Peter Lynch Visits Harvard

The Harvard Investment Club hosted Peter Lynch today to offer some basic advice on investing in public equities. Mr. Lynch is one of the most well known and likely one of the most successful investors in history judging from the track record of his Magellen Fund at Fidelity, which returned 29% compounded over the 23 years he managed the fund while growing it from $18 million to the $14 billion in assets when he retired from the fund in 1990.

He gave very commonsensical sounding yet insightful advice to future investors. The notes from the talk follow below:
—————

A. Know what you own.

When a stock goes down and you don’t understand what the company does, you don’t know whether to sell or buy more. Don’t buy things that are complicated. He bought stocks like Dunkin Donuts.

Keep in mind, the average stock has had a range of 100% from high to low. If you don’t know what you own, you are likely to “turf it” (sell it right before it goes up). People should employ their advantages, and buy stuff they know a lot about.

B. It is futile to predict the economy, interest rates and the stock market. (*ignore this point* ;-))

You just don’t know what is going to happen. Predicting the future is a waste of time. If you spend 13 minutes on economics you have wasted 10 minutes. Small economics…asking questions like: how much does aluminum cost? and does a recession impact used cars or new car sales? are a good idea.


C. You have plenty of time.

When WMT went public they were a 15 year old company. 10 years later they were up 10x and after 15 more years 30x more (300x total). There are good companies, but not a lot of them. Fortunately, you don’t need to find a lot of them just a few over a career.

D. 10 most dangerous things people say about stock prices:

1. If its gone down this much already it can’t go any lower.

One of his favorite stocks went from 15 to 12.5 to 9 all the way to 3. He was still confident thinking that he was “a little early”. With a level head, he bought more and ultimately did well on the investment.

2. If it has gone this high, it can’t go higher.

This is simply not true. MCD, MSFT, GOOG are all examples.

3. Eventually they always come back.

Sometimes they don’t.

4. It is trading at $3. How much can I lose?

All of it.

5. Its always darkest before dawn.

It is darkest before complete blackout.

6. When it rebounds to $10, I’ll sell.

Numbers don’t matter. They are arbitrary.

7. What me worry? Conservative stocks don’t fluctuate much.

Things change. See the electric utility industry.

8. Look at all the money I’ve lost, I didn’t buy it.

Don’t look at the ones you miss.

9. I missed that one. I’ll catch the next one.

Maybe not.

10. The stock has gone up/down I must be right/wrong.
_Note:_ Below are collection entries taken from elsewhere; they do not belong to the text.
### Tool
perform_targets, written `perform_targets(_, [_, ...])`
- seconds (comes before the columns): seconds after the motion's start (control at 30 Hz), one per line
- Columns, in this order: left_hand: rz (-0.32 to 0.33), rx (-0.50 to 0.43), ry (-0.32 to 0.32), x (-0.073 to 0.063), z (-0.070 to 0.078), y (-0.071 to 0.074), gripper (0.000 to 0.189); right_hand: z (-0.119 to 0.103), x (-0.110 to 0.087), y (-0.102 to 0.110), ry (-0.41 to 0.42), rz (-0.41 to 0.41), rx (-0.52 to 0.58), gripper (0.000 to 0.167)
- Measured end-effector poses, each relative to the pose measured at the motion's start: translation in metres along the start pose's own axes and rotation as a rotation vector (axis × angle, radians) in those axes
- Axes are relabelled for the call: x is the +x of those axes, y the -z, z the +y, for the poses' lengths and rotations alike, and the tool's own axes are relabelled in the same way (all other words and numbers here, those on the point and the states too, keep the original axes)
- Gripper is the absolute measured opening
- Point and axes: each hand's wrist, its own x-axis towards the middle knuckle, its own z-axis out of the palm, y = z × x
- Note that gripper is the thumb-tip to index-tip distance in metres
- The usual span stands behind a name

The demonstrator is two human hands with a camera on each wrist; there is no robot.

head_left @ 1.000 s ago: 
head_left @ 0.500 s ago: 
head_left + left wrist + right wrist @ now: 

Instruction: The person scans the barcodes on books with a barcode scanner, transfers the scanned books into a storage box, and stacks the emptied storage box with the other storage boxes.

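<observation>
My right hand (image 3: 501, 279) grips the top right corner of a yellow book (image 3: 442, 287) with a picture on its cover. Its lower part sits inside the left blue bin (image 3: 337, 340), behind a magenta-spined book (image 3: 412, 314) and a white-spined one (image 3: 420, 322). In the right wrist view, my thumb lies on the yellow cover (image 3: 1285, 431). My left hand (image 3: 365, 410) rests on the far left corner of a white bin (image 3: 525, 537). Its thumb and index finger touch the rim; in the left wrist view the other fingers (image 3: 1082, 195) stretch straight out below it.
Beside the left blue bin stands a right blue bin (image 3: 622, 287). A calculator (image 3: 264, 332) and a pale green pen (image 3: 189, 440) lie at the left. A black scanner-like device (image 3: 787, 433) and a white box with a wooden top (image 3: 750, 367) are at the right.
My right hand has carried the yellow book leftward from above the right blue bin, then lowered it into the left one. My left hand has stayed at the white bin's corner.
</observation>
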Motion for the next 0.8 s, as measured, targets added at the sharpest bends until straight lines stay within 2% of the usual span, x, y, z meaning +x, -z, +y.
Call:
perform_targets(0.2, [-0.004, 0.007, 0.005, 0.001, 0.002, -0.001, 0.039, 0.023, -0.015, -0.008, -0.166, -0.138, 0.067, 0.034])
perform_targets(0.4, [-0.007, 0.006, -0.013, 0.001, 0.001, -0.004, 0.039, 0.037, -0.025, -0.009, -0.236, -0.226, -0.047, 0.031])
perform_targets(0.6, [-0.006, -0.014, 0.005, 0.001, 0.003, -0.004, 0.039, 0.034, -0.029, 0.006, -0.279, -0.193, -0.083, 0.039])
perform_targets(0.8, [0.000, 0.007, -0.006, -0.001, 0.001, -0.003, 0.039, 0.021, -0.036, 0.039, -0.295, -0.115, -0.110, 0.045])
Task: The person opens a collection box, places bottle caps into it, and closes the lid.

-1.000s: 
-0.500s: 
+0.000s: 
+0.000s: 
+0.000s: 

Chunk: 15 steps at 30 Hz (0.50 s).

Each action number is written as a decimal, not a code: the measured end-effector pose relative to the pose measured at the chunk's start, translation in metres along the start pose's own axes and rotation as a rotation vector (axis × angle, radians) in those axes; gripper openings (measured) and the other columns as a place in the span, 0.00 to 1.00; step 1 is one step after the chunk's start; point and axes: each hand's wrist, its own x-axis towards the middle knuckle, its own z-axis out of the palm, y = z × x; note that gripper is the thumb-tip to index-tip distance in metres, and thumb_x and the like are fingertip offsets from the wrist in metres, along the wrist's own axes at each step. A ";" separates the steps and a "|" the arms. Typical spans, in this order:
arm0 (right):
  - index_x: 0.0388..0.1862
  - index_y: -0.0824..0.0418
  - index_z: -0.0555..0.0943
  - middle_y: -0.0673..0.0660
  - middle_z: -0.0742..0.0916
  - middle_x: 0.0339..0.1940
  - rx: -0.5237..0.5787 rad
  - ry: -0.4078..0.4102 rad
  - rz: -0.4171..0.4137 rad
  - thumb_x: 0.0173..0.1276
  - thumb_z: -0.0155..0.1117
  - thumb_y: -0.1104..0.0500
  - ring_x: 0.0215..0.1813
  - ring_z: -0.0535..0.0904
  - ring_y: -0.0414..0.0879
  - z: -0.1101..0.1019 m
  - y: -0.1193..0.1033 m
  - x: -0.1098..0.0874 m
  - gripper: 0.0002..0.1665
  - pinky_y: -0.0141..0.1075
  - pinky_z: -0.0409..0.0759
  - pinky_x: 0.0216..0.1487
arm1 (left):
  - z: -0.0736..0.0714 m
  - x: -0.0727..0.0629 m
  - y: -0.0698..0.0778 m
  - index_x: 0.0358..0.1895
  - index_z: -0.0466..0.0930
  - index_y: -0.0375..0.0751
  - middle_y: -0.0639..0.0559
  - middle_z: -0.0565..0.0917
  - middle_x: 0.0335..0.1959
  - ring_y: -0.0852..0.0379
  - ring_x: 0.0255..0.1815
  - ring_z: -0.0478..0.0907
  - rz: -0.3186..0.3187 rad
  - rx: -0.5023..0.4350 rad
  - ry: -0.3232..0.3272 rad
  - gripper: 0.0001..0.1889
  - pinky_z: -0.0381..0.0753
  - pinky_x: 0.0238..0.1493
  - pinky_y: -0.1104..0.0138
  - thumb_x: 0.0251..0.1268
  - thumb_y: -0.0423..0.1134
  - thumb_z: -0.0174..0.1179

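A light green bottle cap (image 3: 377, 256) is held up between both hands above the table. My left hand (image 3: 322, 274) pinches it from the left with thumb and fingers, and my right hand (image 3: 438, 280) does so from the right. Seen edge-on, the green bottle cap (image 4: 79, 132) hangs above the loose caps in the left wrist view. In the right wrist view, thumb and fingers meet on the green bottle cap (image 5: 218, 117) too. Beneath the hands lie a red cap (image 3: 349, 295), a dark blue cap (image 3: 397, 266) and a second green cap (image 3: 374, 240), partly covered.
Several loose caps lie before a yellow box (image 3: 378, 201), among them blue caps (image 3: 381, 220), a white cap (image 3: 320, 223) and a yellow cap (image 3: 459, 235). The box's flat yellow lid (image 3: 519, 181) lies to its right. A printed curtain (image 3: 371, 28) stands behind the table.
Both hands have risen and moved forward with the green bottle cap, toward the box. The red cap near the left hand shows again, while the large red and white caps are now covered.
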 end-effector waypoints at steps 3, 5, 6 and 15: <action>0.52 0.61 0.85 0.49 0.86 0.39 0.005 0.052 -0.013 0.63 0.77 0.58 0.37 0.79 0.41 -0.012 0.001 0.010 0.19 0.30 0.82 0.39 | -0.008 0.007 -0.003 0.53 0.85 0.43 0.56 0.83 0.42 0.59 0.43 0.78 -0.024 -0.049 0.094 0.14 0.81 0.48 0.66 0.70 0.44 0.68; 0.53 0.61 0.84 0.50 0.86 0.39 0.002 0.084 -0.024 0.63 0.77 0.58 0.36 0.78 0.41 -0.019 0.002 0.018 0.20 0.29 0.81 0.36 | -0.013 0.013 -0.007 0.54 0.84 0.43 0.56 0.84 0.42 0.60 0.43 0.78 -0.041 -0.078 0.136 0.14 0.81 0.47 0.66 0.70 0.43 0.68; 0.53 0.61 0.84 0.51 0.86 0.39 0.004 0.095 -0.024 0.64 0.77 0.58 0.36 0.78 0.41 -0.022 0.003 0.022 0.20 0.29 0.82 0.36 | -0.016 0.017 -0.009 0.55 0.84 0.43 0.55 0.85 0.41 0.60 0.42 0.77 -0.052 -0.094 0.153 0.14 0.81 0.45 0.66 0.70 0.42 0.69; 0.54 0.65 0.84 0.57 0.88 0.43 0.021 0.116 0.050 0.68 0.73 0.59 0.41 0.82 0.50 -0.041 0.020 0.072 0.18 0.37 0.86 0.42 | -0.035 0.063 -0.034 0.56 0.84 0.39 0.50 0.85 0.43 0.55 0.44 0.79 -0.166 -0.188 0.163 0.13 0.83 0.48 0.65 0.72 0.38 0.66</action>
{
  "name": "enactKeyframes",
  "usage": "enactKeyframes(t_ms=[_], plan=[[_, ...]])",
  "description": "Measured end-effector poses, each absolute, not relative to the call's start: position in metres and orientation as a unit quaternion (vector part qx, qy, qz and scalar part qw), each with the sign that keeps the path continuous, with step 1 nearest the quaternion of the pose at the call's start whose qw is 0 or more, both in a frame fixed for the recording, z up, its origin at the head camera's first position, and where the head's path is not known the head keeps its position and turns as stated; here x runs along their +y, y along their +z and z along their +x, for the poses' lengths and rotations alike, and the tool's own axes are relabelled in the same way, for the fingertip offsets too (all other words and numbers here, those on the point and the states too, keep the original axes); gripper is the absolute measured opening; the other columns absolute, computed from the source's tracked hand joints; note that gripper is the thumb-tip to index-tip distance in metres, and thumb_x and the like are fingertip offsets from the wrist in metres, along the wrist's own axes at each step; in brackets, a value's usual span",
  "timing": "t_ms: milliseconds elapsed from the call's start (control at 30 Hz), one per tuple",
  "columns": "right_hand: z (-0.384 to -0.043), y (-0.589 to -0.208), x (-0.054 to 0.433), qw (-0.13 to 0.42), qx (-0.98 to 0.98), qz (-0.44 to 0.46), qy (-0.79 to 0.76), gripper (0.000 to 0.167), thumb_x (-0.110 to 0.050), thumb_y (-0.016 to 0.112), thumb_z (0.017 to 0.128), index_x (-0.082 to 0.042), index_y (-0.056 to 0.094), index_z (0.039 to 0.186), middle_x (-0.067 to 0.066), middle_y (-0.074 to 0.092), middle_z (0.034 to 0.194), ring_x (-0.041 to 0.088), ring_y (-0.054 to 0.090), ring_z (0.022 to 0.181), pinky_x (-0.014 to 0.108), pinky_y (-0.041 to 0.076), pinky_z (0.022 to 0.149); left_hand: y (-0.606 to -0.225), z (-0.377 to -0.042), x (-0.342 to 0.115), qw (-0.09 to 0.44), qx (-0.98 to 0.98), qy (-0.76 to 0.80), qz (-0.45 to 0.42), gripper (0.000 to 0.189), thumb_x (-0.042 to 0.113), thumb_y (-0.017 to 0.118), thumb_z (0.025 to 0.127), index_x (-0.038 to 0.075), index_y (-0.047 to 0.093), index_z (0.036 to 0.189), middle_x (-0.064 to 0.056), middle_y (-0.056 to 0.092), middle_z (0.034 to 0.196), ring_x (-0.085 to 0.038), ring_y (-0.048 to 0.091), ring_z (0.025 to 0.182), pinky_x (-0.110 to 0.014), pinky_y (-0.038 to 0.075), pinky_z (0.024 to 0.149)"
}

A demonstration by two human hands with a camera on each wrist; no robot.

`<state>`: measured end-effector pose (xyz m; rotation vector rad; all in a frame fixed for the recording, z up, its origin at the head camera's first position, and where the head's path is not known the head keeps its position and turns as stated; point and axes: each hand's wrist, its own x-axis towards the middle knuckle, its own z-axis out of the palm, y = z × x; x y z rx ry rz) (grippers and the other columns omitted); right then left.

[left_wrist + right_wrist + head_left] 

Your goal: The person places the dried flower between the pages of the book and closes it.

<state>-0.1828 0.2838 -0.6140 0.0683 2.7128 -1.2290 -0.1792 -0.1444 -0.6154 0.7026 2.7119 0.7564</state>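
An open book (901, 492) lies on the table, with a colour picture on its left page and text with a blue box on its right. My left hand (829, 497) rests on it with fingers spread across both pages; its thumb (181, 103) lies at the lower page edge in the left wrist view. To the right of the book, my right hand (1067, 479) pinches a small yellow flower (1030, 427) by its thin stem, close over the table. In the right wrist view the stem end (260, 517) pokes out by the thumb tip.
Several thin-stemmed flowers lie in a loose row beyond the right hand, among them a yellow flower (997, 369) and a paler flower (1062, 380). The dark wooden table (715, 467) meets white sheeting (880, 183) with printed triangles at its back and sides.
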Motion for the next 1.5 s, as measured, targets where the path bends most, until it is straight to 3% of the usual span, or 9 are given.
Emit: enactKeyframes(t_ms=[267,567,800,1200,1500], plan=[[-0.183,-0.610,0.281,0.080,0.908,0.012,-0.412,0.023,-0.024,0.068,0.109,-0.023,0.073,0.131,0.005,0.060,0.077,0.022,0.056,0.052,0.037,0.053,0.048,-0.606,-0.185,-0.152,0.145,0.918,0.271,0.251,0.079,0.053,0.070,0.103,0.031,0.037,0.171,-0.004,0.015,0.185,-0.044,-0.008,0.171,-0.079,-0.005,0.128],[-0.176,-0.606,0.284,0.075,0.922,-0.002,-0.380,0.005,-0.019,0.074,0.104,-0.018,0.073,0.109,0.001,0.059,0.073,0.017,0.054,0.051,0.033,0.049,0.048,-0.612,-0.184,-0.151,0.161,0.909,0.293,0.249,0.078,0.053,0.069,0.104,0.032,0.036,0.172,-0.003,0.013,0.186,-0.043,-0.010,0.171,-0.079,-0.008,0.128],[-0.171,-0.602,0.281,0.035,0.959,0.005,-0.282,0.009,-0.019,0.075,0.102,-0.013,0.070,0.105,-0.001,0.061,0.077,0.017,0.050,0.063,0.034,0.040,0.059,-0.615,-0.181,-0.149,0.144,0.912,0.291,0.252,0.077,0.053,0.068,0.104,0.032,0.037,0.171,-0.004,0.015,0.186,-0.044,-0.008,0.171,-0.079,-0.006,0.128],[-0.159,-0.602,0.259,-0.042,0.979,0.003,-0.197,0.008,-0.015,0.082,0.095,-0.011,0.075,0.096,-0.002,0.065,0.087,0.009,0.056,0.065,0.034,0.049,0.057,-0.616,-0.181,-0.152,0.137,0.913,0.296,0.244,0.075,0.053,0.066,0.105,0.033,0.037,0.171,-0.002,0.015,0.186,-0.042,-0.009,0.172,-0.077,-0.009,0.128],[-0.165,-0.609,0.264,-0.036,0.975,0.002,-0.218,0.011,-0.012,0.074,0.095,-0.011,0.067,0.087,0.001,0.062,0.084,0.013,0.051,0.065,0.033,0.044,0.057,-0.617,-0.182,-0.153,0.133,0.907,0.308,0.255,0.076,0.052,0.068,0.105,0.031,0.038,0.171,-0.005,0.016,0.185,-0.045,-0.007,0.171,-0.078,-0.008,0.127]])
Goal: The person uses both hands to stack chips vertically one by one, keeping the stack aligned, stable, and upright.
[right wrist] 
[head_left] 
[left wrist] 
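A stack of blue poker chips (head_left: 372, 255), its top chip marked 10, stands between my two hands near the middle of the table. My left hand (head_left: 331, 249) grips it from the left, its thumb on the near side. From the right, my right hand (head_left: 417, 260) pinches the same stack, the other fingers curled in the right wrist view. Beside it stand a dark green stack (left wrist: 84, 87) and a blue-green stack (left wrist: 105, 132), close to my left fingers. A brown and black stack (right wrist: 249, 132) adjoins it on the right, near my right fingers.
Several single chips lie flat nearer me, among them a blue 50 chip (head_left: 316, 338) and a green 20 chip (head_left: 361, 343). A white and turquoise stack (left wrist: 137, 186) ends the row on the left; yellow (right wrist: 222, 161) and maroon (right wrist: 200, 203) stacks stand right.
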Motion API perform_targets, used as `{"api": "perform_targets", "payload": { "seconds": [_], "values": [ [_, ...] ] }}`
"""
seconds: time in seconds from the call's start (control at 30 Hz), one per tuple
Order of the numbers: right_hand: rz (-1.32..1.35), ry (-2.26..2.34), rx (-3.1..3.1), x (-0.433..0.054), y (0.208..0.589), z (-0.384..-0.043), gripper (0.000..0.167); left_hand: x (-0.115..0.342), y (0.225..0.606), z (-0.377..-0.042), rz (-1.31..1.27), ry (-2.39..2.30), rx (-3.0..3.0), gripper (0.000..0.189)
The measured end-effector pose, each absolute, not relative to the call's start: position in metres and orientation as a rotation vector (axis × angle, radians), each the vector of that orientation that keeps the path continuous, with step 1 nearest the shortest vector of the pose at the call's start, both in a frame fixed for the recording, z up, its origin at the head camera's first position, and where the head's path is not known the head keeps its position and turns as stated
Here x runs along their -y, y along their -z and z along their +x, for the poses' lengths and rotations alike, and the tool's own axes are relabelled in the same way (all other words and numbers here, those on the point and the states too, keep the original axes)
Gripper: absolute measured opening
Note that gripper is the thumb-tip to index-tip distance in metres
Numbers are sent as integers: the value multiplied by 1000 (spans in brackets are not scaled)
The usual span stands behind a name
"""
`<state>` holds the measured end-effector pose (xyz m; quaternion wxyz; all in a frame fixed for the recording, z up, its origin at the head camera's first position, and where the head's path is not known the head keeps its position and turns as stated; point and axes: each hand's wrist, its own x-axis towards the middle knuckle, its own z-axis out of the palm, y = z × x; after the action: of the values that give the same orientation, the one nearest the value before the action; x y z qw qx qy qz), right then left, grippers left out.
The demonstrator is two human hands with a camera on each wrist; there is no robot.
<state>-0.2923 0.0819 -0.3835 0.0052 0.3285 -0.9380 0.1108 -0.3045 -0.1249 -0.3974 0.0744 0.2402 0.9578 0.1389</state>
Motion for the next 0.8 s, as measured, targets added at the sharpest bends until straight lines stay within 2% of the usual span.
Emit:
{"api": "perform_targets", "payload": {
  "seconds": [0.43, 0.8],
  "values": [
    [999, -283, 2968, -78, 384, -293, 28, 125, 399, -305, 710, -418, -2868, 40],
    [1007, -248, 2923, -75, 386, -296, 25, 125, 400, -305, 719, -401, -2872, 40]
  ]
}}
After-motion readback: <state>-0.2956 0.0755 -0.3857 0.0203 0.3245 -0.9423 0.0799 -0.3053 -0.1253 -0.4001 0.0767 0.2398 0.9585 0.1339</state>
Don’t start buying because stocks go up. There is a 100 percent correlation between earnings and stock performance over time.

E. Avoid Long Shots.

The company says “If this works and that works it goes up 20 fold!” But now…no sales. Mr. Lynch was for 30 on these.

F. Importance of Management.

Management is important, but if you have a bad industry and terrific management, you can’t win. But simple businesses don’t need much management. Mr. Lynch wants to buy a company that any fool can run, because eventually one will.

G. Be Flexible.

Even when industries are successful, you can still lose. MCD, Outback, etc. made money in the restaurant industry even when it was growing at 2%. Even shrinking industries are OK. An industry not going anywhere but where you have a monopoly makes money. Bankruptcy is OK.

H. When to Sell.

When to sell is exactly when to buy. Always write down the reason why you made the investment decision. What is the story?
Stick by the reasons. If the story changes or you are wrong, sell…unless you can come up with a new story.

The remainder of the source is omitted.